Mandy Drennan

Personal information
- Nationality: Australia
- Born: 22 May 1988 (age 38) Cowes, Victoria, Australia

Medal record
Swimming
Paralympic Games
| Bronze medal – third place | 2004 Athens | Women's 4x100 m Freestyle 34 pts |
IPC Swimming World Championships
| Gold medal – first place | 2002 Mar Del Plata | Women's 4x100m Medley Relay |
| Silver medal – second place | 2002 Mar Del Plata | Women's 4x100m Freestyle Relay |

= Mandy Drennan =

Australian Paralympic swimmer

Amanda Drennan (born 22 May 1988) is a Paralympic swimming competitor from Australia. Drennan, who is from Cowes, Victoria, was born without her right leg. She learned to swim as a child on Victoria's Phillip Island but trained in Melbourne several times a week due to the island's lack of facilities. At the age of ten, she competed in her first state championships and a year later represented Australia at the Pacific School Games.
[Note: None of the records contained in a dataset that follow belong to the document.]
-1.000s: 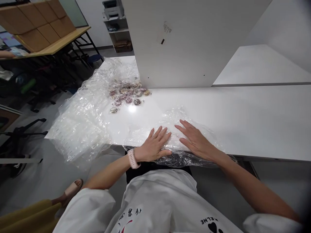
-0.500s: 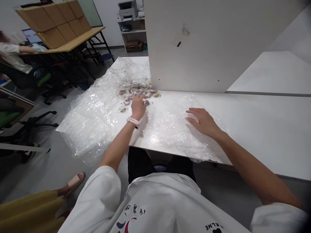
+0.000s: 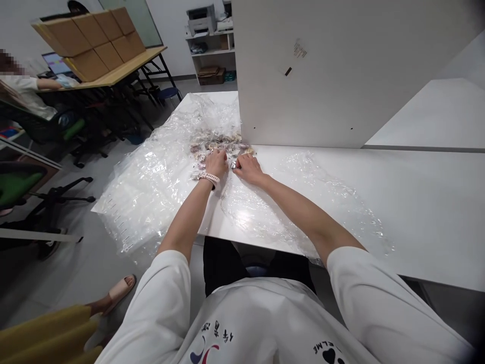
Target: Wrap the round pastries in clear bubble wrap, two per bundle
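Observation:
My left hand (image 3: 216, 163), with a pale band on its wrist, is closed at the near edge of a pile of small wrapped packets (image 3: 222, 139). What lies in its fingers is hidden. Just to its right, my right hand (image 3: 248, 169) has its fingers curled and pressed together at a small dark shiny packet (image 3: 234, 165). A thin gap separates the two hands. A clear plastic bag (image 3: 261, 205) is spread flat on the white table beneath and beside my right forearm.
A large heap of clear plastic bags (image 3: 151, 177) covers the table's left side and hangs over its edge. An upright white panel (image 3: 303, 96) stands behind the hands. Another person's foot in a sandal (image 3: 120, 293) is at lower left; a seated person (image 3: 26, 96) is at far left.
My right hand has moved left from the flat plastic bag to the packets, and its spread fingers have closed. My left hand stays at the pile. The view has shifted slightly.

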A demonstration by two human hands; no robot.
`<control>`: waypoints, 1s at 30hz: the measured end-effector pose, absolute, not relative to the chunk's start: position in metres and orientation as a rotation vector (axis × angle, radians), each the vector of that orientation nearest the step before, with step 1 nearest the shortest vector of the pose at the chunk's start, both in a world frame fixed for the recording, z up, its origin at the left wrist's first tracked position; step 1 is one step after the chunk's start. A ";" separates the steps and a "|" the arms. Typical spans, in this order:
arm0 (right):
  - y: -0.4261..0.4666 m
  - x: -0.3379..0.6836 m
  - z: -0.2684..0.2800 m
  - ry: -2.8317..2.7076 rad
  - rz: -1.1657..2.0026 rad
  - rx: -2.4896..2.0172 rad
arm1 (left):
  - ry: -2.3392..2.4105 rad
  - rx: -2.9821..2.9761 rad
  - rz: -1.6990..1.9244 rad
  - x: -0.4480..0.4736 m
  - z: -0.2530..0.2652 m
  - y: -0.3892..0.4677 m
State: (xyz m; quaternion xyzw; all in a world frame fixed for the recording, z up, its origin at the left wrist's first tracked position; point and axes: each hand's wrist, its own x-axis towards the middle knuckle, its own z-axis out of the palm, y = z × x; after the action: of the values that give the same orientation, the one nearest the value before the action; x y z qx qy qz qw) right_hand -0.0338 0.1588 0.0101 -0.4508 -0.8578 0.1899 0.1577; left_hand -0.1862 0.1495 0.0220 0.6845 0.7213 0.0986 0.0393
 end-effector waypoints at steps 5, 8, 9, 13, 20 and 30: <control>0.155 -0.007 0.027 -2.450 0.503 -1.233 | 2.120 2.089 0.357 -0.197 0.030 0.154; 0.127 0.050 0.053 -2.309 0.538 -1.178 | 2.072 2.035 0.727 -0.188 0.050 0.134; 0.111 0.075 0.061 -2.263 0.548 -1.151 | 1.990 2.034 0.881 -0.178 0.058 0.121; 0.039 0.164 0.062 -2.183 0.566 -1.178 | 1.358 2.134 1.135 -0.106 0.067 0.044; -0.025 0.213 0.004 -2.211 0.479 -1.291 | 1.084 2.480 0.730 -0.021 0.004 -0.022; -0.104 0.237 -0.020 -2.268 0.394 -1.184 | 1.041 2.599 0.505 -0.086 0.007 -0.085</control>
State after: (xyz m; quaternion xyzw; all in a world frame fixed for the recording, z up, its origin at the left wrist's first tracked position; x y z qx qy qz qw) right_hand 0.2365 -0.1037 -0.0198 -0.4401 -0.8429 0.1463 0.2730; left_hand -0.0857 -0.0849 0.0067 0.9036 0.3619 0.1756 0.1476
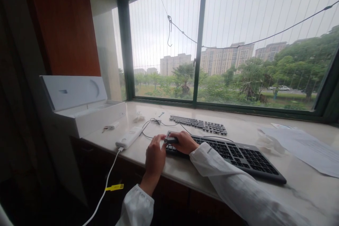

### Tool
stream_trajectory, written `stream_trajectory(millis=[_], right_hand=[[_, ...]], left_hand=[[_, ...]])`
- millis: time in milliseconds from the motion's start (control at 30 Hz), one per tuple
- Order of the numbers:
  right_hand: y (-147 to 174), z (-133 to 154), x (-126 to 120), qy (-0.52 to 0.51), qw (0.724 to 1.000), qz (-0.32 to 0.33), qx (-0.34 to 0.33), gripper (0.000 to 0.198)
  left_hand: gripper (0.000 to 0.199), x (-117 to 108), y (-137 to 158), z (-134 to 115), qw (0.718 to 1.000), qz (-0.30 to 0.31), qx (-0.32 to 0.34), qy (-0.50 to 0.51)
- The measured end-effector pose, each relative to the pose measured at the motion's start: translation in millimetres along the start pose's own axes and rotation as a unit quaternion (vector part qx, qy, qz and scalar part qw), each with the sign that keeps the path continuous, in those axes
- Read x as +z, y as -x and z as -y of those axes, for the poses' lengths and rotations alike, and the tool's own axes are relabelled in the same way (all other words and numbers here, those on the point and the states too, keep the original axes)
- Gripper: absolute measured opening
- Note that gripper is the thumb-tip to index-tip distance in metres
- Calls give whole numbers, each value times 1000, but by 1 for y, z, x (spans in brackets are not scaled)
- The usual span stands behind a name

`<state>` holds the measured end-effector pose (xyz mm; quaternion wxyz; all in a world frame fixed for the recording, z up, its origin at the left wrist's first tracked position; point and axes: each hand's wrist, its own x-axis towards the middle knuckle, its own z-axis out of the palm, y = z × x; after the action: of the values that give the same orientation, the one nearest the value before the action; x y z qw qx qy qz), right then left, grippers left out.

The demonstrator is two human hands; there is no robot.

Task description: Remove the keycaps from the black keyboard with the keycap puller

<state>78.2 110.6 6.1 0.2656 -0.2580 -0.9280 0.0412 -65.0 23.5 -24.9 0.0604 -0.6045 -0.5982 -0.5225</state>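
On the pale counter (315, 190) lay the black keyboard (233, 152), with rows of loose keycaps (197, 124) behind it and, at its left end, the left hand (155, 155) – fingers bent, grip indeterminable – beside the right hand (186, 142), which grasped a small dark tool (172, 140).

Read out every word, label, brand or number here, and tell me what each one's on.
No text can be read clearly.
Print on the rectangular yellow tag on the thin white cable: too small.
Pale mark along the long black plastic keyboard's far edge: too small.
Printed lines on the large white paper sheet: too faint.
Tiny marks on the open white box: too blurred.
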Motion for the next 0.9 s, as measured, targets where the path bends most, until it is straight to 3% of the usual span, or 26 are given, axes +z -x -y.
stream_trajectory(millis=[533,900], right_hand=[[0,2,0,37,999,-13,-10,27],[0,-2,-8,124,992,-2,-16,28]], left_hand=[[23,-2,1,-2,1000,-14,8,-2],[12,-2,3,-4,999,-9,8,-43]])
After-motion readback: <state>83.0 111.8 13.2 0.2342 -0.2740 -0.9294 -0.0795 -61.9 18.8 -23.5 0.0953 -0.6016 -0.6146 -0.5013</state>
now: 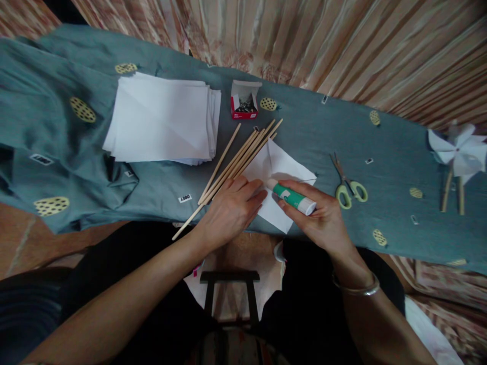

In 2000, she was offered a wildcard entry at the 2000 Sydney Paralympic Games but her family and coach decided it was not in her long-term development to accept it.

She competed in the 2002 IPC Swimming Championships in Mar Del Plata, Argentina winning a gold medal in the women's 4 × 100 m medley relay and silver medal in the women's 4 × 100 m freestyle relay. She held an Australian Institute of Sport Paralympic swimming scholarship from 2003 to 2004. She won a bronze medal at the 2004 Athens Games in the Women's 4 × 100 m Freestyle 34 pts event. She competed at the 2008 Beijing Games and did not win a medal.

In 2005, she won the Bass Coast Sportsperson of the Year award. In 2011, she swam 66 km around Phillip Island in a shark cage to raise funds to re-establish Warley Hospital on the Island. Her mother was a nurse at the centre when it closed in 2007.
She works as pharmacist in Melbourne.